Over the course of 150 years, the double-gabled Bridge Hotel — known colloquially as the Forth pub — has seen every kind of triumph and tragedy.
An icon of live music and community spirit in north-west Tasmania, it is also the site of murder, and home to stories about rioting, fire, and a poisoned dog.
So much so, in fact, that licensee Trent Allen once asked its rumoured ghosts to "quieten down" after sleepless hours upstairs.
"If you've stayed here overnight, there's definitely something goes on," he said.
"They're friendly, Ernie and Elizabeth. They just add to the colour of the place.
"But early days here I tried sleeping up there and then the footsteps started.
"The doors opening and shutting, so I got up because I thought someone was breaking in. In the end I had to just say, 'That's enough. I'm going to sleep'."
This weekend will be noisier than usual at Forth's Bridge Hotel, with a sold out weekend of live music, headlined by Cat Empire and Peking Duck, scheduled to celebrate its 150-year milestone.
A murderous week
Ernie is said to be the ghost of 1972, the pub's centenary year, and a dark one for the town.
A fire nearly destroyed the hotel and, in the following week, the licensee's dog, Hey You, was poisoned.
In the final act, the licensee himself, Ernie Morrison, was shot dead at the back steps of the hotel. A local man was jailed for his murder.
Stories abound
Stories like this have been under the microscope by the Forth History Group for many months.
Members have been toiling on a stool in the main bar, or in a quieter corner of the lounge bar by the fireplace, collecting pub lore.
Stories include an election day gathering in the 1870s that turned into a small riot, during which police were injured.
In the 1930s, a jilted bride-to-be named Elizabeth reportedly took her own life in an upstairs room.
People say her face still appears at the window.
And in the 1970s, a baby was born at the front door of the pub.
A town built on timber
The history group has also produced some slide shows to screen at this weekend's music event.
"Forth itself really began when James Fenton rowed into the river mouth [now Turners Beach] to access the land where he settled," member Glenyce Surtees said.
"He found it really hard to clear the land because it was so heavily timbered.
"But after a trip to the goldfields in Victoria, he realised there was actually a big market for that timber.
"He came back and started employing timbermen and paling splitters."
The pub came a couple of decades later — opened in 1872 by John Liddle.
Edward Braddon, who later became Tasmania's premier, regularly held meetings at the pub despite being a teetotaller.
"He certainly knew where to come to get his votes," Mr Surtees said.
Blues on the Forth delta
In more contemporary times, live music has been a major part of the pub's story.
Former licensees Chris and Maud Bramich played a major role in the establishment of the Forth Valley Blues Festival during the 1990s.

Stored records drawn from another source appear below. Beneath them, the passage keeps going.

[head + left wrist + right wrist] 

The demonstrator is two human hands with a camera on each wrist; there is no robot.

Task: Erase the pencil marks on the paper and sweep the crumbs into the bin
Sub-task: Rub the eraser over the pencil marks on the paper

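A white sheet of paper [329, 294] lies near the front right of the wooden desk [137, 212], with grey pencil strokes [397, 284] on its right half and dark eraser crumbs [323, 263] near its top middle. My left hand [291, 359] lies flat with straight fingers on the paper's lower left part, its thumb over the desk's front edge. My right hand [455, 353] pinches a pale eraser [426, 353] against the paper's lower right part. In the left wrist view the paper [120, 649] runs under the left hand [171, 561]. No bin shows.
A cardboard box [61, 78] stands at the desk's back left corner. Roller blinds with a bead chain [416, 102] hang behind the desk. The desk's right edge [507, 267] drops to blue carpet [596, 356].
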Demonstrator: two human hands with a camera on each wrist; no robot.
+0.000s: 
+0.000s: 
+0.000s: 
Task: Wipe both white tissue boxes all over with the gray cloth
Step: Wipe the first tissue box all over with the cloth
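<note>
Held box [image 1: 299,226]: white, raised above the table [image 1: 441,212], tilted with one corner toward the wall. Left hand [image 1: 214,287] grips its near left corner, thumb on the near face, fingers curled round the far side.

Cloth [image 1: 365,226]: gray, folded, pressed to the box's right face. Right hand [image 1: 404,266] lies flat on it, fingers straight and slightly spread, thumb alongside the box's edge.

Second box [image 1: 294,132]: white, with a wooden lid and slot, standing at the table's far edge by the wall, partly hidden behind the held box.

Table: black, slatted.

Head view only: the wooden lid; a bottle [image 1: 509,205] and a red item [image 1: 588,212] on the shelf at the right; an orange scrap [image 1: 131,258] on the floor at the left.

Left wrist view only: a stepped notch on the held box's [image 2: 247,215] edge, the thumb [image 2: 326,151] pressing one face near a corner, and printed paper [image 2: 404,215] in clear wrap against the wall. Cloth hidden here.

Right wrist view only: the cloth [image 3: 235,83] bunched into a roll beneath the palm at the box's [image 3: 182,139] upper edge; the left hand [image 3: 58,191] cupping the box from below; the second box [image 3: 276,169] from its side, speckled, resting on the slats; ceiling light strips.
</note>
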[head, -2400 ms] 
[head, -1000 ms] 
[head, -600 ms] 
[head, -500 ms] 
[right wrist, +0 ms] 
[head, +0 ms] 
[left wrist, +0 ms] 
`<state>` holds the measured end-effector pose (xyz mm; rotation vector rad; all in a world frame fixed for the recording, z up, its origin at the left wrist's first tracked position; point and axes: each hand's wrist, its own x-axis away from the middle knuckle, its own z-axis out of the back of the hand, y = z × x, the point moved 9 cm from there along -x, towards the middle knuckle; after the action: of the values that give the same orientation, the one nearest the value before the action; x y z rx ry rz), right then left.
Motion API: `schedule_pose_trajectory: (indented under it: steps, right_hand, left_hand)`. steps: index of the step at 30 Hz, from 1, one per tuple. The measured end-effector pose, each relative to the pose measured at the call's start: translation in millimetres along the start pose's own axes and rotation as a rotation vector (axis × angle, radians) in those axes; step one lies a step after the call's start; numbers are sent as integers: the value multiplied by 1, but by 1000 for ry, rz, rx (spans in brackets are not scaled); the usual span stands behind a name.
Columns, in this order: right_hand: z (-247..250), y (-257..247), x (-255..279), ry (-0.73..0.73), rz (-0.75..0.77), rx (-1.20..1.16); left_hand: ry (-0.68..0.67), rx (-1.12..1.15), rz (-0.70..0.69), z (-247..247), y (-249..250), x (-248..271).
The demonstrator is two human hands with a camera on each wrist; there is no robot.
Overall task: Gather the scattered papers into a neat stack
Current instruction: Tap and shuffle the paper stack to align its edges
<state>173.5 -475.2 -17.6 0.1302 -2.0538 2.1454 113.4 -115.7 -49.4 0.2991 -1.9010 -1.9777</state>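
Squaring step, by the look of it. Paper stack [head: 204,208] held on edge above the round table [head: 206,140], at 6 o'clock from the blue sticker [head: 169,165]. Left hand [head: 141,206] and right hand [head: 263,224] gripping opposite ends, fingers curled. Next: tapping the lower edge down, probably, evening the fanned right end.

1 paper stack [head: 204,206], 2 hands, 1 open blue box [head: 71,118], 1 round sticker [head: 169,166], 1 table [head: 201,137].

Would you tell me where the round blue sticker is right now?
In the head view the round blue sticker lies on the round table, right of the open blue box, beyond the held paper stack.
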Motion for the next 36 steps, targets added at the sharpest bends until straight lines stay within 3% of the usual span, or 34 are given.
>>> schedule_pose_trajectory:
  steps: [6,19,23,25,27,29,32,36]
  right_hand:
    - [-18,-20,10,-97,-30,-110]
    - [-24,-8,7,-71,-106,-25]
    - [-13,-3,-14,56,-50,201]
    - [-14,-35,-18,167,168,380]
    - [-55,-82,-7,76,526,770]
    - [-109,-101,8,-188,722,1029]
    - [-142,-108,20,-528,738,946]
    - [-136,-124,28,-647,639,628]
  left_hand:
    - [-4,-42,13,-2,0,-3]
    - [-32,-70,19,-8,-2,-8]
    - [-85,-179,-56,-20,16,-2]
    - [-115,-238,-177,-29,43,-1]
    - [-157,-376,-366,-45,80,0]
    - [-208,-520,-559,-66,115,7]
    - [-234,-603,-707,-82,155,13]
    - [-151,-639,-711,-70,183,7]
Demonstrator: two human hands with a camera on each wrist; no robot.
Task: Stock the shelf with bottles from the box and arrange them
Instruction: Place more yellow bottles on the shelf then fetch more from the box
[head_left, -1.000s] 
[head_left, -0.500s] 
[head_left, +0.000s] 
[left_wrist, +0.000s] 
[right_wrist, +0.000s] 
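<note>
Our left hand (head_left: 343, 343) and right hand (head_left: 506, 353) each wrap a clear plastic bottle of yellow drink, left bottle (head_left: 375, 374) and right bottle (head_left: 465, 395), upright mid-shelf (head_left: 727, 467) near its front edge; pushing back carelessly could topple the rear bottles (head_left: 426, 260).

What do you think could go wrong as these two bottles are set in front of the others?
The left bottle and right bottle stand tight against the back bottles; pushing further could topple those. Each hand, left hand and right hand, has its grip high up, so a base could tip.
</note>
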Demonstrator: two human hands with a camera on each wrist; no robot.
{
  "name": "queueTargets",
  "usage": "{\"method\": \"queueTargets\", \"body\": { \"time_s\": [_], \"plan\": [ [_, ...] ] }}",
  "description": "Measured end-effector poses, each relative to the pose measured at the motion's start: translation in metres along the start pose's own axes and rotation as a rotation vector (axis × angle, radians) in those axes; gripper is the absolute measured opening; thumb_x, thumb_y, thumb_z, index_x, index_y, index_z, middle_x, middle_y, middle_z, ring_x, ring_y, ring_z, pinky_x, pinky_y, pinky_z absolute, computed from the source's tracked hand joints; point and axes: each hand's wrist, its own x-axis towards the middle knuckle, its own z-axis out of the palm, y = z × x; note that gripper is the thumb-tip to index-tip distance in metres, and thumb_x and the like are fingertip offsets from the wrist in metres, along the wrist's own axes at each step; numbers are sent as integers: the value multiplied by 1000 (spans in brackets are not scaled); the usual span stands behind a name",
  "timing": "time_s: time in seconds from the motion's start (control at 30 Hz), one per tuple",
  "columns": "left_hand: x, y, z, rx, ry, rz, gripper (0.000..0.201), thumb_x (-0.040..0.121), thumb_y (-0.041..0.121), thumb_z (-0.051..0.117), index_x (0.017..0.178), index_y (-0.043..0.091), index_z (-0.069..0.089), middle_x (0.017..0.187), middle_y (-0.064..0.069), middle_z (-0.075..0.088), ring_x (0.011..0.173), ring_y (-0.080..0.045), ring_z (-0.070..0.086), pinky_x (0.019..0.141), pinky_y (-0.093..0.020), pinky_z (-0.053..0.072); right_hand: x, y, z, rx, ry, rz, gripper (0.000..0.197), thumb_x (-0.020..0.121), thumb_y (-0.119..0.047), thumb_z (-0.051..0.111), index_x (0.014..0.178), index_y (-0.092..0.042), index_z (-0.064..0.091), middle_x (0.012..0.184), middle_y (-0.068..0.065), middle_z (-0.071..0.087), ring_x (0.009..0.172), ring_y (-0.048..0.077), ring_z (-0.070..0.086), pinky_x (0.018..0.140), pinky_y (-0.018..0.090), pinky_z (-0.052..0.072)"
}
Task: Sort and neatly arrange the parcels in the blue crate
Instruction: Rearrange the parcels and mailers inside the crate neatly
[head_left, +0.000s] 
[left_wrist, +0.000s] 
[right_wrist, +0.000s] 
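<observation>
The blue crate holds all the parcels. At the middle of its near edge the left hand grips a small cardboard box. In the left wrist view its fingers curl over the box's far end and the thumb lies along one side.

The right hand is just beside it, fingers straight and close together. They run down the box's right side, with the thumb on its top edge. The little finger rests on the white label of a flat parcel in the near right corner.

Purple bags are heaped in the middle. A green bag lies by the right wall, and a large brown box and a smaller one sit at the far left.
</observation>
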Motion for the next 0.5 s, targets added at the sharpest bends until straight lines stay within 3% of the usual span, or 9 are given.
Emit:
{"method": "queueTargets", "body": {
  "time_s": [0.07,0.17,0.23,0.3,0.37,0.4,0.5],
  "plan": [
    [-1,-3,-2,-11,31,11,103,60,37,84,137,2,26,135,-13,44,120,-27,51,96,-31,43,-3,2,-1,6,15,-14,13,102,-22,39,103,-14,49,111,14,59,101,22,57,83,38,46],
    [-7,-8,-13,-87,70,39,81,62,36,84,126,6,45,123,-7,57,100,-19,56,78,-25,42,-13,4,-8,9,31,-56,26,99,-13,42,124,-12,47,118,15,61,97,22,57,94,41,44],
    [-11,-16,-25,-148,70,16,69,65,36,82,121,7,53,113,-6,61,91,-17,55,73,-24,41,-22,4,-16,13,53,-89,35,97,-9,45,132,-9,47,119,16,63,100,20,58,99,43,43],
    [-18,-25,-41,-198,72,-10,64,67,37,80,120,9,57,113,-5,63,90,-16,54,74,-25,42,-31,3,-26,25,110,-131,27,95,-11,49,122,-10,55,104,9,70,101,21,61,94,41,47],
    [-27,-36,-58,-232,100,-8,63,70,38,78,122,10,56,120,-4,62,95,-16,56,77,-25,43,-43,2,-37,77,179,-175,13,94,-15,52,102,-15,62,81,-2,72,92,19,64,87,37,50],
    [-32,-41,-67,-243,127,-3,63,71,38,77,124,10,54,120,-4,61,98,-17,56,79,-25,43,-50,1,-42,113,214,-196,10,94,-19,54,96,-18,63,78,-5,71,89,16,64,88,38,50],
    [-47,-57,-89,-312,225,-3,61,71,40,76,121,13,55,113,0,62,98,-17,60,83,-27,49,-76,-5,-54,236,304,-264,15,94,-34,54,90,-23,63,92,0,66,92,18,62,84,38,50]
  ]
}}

They would book a lot blues bands at the pub and then get on stage and jam with them.
"Maud [Maureen] would have her washboard and thimbles behind the bar," said local musician Grant Hearps, a Forth Pub regular since he was 15.
"The locals would tell the visiting act about her and they'd often ask her up."
He said Mr Bramich would sometimes join in as well on his bongo drums.
"They loved it," Mr Hearps said. "It was truly the home of the blues in Tassie."
Renowned Tasmanian blues guitarist Pete Cornelius, a pub and festival regular, was even younger than Mr Hearps when he played his first gig there.
"I must have been 13, playing at the first Forth Blues Festival with my dad, but I'm pretty sure we'd played the Forth pub a few times already by then," Cornelius said.
"It was a great experience as a youngster. I got so much healthy support from older generation musicians at those festivals.
"The Forth pub was vital, I think, in my having a career. It helped me build my confidence."
Bigger bands, bigger crowds
Since taking over the pub eight years ago, Mr Allen has looked to up the ante for live music at Forth, hosting some big names in more contemporary styles like electronic dance music band Pnau, indie rockers Thirsty Merc, and legendary Melbourne punk rock band Cosmic Psychos.
Forth History Group chairman Ray Baldock said that while the post office or school was often the heart of a small town, the Bridge Hotel was "the heart of Forth".
"The bank traded out of there, the voting happened there," Mr Baldock said.
"I really get the sense that if you took away the hotel, it's rich history, it's notoriety — if that ever happened — it would be a stake through the heart of Forth."